> Task brief
Output only the lines below from the one containing "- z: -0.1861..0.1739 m" to the one containing "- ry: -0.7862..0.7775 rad", exactly as written, both ends kept.

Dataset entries
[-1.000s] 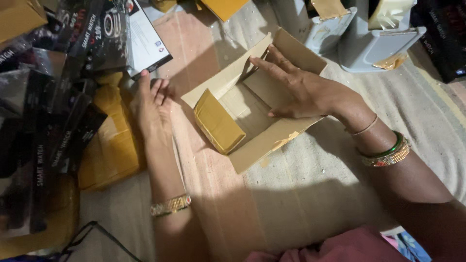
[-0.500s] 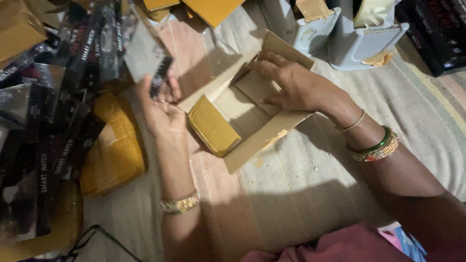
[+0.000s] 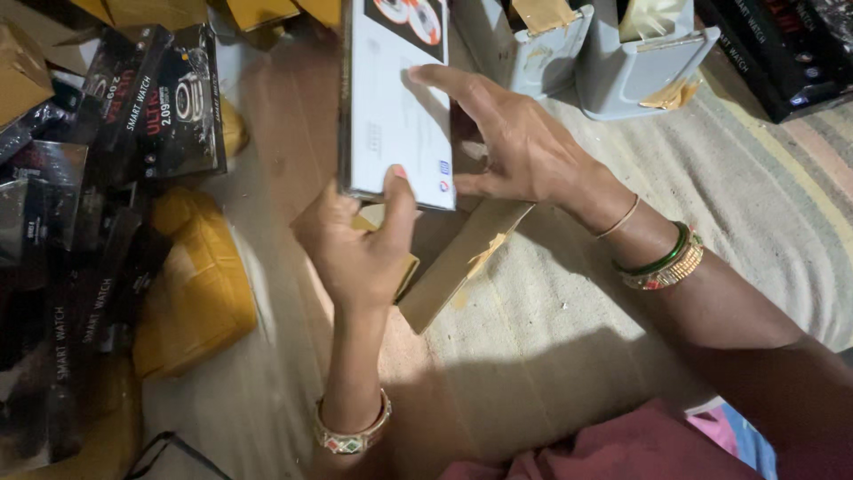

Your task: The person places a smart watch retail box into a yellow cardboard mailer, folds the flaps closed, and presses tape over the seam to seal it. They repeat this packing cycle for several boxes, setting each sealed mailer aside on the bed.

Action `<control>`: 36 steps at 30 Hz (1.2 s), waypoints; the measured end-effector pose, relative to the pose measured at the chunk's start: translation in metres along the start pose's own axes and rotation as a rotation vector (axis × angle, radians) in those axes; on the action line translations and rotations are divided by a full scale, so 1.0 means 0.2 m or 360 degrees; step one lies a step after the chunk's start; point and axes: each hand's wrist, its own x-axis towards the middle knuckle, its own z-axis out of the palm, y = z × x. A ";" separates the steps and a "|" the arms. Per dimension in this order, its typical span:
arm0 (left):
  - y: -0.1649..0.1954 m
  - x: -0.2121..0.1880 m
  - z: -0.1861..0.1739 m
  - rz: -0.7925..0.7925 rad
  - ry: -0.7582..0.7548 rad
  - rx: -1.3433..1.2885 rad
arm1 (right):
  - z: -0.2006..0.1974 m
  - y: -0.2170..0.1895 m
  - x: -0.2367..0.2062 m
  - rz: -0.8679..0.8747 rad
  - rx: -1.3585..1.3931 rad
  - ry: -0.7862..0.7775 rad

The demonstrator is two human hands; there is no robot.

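Since half a second ago, both hands have left the inside of the open cardboard box point(image 3: 462, 262) and come together on a white retail box point(image 3: 395, 107), now held up flat over the carton where no such box was between them.

Head view: the left hand point(image 3: 355, 244) grips the near short edge of the white retail box, thumb pressed on its printed face and the other fingers curled underneath. The right hand point(image 3: 520, 147) steadies the right long edge, its fingers point(image 3: 444, 80) spread along the side and top. The white box hangs tilted, above and partly hiding the cardboard box, which lies on the striped mat point(image 3: 622, 311) on the floor. Black retail boxes point(image 3: 151, 102) are stacked to the left, just beside yellow padded packets point(image 3: 195, 284); two grey tape dispensers point(image 3: 613, 53) stand at the far edge.

To lower this well, it seems best to square the white box's long edges with the carton walls, keep the thumb off the leading corner, and let the right fingers guide until it sits flat.
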 end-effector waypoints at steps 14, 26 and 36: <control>-0.07 0.03 -0.08 -0.0269 -0.0508 -0.0223 | -0.02 -0.05 0.00 -0.0425 -0.0904 0.0189; -0.04 0.09 -0.20 0.0240 -0.0585 0.1019 | 0.01 0.05 -0.09 -0.0010 -0.0002 0.0735; 0.08 0.07 -0.26 0.0107 -0.0730 0.1530 | 0.03 -0.08 -0.09 0.0147 0.0611 0.1037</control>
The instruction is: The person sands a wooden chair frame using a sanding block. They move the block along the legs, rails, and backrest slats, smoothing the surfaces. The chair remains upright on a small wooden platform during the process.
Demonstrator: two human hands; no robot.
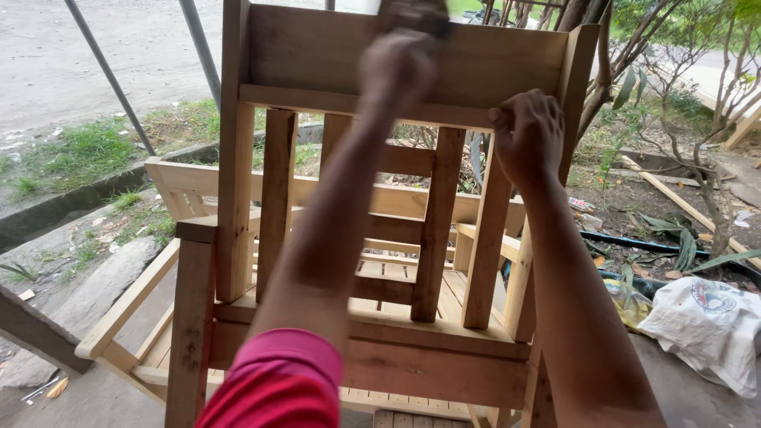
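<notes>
A large chair (380, 238) of pale, unfinished wood fills the middle of the scene, its back built from a broad flat top board (317, 51) over a narrow rail (301, 99) and four upright slats with rough-sawn faces. Beyond it, farther off, stands a second wooden chair (178, 186) of the same light planks. At the right, on the ground, lies a crumpled white sack (705, 321). The right hand (529, 139) is curled shut around the right end of the rail, fingers wrapped over its edge. The left hand (396, 67), blurred, is closed in a fist at the top board, gripping a dark object (414, 14) too smeared to name.
</notes>
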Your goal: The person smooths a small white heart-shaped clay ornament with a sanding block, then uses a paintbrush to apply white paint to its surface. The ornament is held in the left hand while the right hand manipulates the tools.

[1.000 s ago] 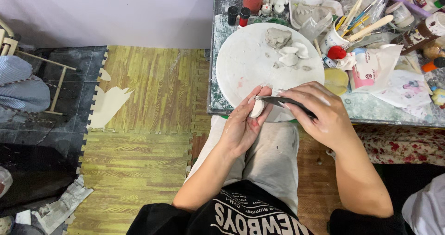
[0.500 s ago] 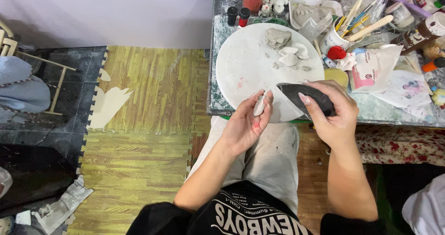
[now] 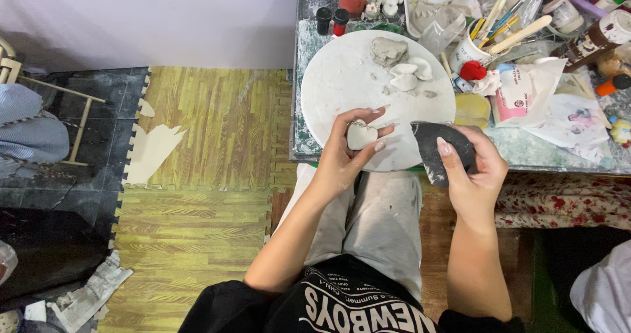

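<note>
My left hand [image 3: 345, 155] holds a small pale clay piece [image 3: 361, 136] between thumb and fingers, over the near edge of a round white board [image 3: 342, 76]. My right hand [image 3: 470, 168] grips a dark, flat scrap of abrasive sheet [image 3: 437, 145] just right of the clay, a short gap between them. On the far part of the board lie a grey clay lump [image 3: 388, 49] and a few small white clay shapes [image 3: 409, 75].
The table [image 3: 552, 149] carries a cup of brushes and sticks [image 3: 490, 34], a white tray [image 3: 437, 7], small paint bottles [image 3: 332, 19], a yellow sponge [image 3: 472, 109] and paper. Yellow foam floor mats [image 3: 204, 149] lie to the left; newspaper [image 3: 85, 293] sits bottom left.
The hands, pressed together over the clay a second ago, have drawn apart. The left hand has turned the clay piece up toward me, and the right holds the dark sheet off to the side.
</note>
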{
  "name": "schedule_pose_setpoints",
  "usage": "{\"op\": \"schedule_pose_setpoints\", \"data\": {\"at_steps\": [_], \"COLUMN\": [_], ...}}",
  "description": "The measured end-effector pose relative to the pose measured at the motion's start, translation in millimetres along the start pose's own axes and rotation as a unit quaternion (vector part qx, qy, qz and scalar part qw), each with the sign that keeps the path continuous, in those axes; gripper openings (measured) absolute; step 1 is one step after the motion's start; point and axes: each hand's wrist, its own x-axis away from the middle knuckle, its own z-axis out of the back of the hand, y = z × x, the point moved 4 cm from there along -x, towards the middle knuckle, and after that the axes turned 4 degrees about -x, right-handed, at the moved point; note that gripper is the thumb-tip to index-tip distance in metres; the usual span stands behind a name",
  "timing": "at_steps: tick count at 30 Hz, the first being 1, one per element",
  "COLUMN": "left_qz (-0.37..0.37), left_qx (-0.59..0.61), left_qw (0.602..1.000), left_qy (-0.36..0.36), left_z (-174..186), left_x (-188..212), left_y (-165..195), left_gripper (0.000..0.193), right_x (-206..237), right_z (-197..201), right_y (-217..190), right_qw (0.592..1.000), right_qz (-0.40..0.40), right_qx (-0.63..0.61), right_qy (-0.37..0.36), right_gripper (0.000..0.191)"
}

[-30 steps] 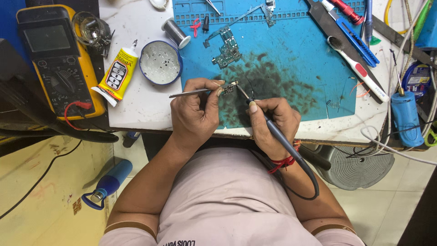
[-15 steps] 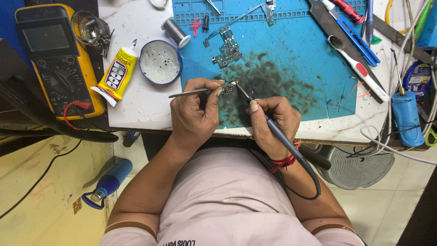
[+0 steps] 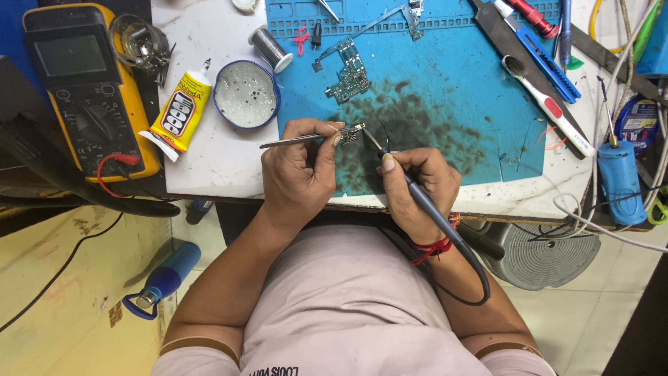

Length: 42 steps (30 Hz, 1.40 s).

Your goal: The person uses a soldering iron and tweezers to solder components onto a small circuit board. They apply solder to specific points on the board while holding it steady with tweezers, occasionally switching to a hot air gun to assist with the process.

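Observation:
My left hand (image 3: 300, 167) grips metal tweezers (image 3: 292, 141) that pinch a small circuit part (image 3: 351, 134) just above the blue work mat (image 3: 459, 90). In my right hand (image 3: 416, 184) I hold a dark soldering iron (image 3: 424, 205) like a pen, its thin tip touching that small part. The iron's cord loops down past my wrist, which wears a red thread band. A larger green circuit board (image 3: 348, 73) lies on the mat beyond my hands. The mat under my hands is stained dark.
A yellow multimeter (image 3: 83, 90) lies at far left, beside a yellow glue tube (image 3: 179, 111) and a round tin (image 3: 245, 94). A solder spool (image 3: 270, 47), a toothbrush (image 3: 546, 104), a blue knife (image 3: 546, 63) and a blue cylinder (image 3: 618, 181) sit around the mat. A blue bottle (image 3: 163, 278) lies on the floor.
Both hands stay at the same spot on the mat; the iron tip remains at the small part. No clear movement.

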Motion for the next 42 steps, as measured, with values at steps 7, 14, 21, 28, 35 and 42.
{"op": "schedule_pose_setpoints", "data": {"at_steps": [7,14,21,28,35,42], "left_qz": [-0.022,-0.008,-0.001,-0.009,-0.006,-0.007], "left_qx": [0.015,0.004,0.010,0.012,0.008,0.010], "left_qw": [1.000,1.000,1.000,1.000,1.000,1.000], "left_qy": [0.003,0.001,-0.010,0.001,0.001,0.001], "left_z": [-1.1,-1.0,-2.3,-1.2,-0.8,-0.6], "left_x": [0.3,0.1,-1.5,0.0,-0.4,-0.5], "left_y": [0.3,-0.1,-3.7,-1.4,0.5,-0.1], "left_gripper": [0.014,0.013,0.013,0.013,0.013,0.013], "right_x": [-0.3,-0.6,-2.4,-1.7,-1.3,-2.1], "right_z": [0.9,1.3,1.8,2.0,1.6,1.2], "right_y": [-1.5,-1.6,-0.2,-3.9,-4.5,-3.9], "right_qw": [1.000,1.000,1.000,1.000,1.000,1.000], "right_qz": [-0.003,0.001,0.003,0.005,0.005,0.006], "right_qx": [0.003,0.002,0.004,-0.002,0.008,0.005], "right_qy": [0.002,0.000,-0.004,0.001,-0.002,0.000], "right_gripper": [0.012,0.012,0.012,0.011,0.011,0.011]}}
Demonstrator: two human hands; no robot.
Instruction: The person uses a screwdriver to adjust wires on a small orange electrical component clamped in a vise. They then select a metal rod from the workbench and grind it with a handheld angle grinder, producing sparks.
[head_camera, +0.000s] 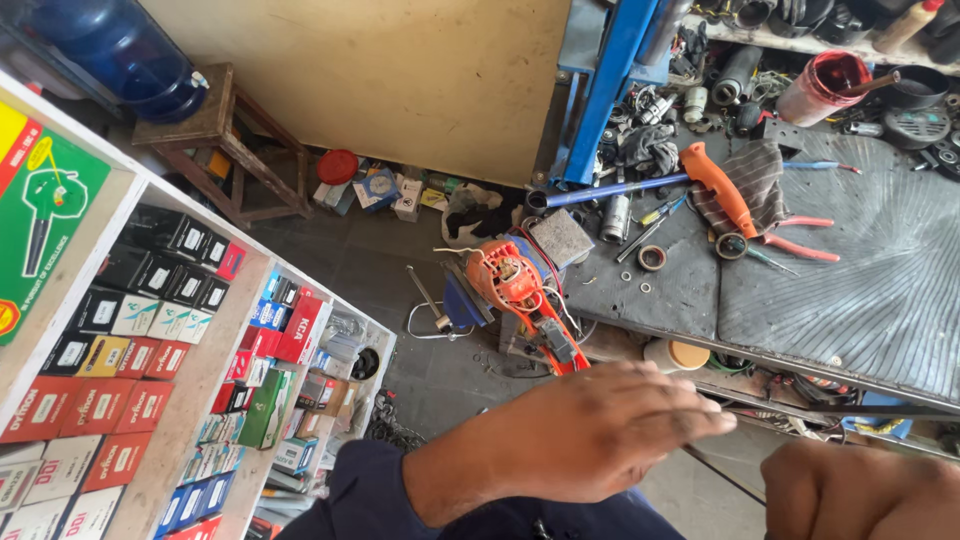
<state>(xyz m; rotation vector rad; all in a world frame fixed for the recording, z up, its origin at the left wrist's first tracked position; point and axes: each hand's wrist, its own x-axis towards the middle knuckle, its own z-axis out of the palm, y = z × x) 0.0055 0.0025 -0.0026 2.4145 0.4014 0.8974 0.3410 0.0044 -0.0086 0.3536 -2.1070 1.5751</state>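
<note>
Closest to the lens, the right hand (860, 495) sits at the bottom corner, cut off by the frame, so I cannot tell how it is closed or what it has. Just beside it, the left hand (590, 430) comes out of a dark blue sleeve (365, 495), fingers drawn together and pinched on a thin dark wire (830, 410) that runs off past the fingertips toward the right hand's side.

Just beyond the left hand's knuckles stands an opened orange power tool (515, 290), clamped in a blue vise (465, 300) (its casing is off, with white and red leads and a metal core showing).

Farther out past both hands lies a black rubber-matted workbench (860, 280), with an orange-handled tool (725, 190), red-handled pliers (790, 235) and a checked rag (755, 175) on it. Off beyond the sleeve, white shelves (190, 390) hold rows of red, black and blue boxes. A wooden stool (215, 135) stands on the grey floor beyond.
</note>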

> Written reply
  - z: -0.1861..0.1739 m
  - rz: -0.7925..0.7925 rad
  - ry: -0.7582..0.7548 rad
  - rx: -1.3433..1.2885 rad
arm1 (right):
  - z: -0.2006..0.1974 m
  - y: -0.2170..0.1895 m
  - x: -0.2367..0.2062 m
  - rz: -0.8679..0.8747 rad
  - rx: -1.3585..1.3931 rad
  - ry: -0.7862..0.7775 rad

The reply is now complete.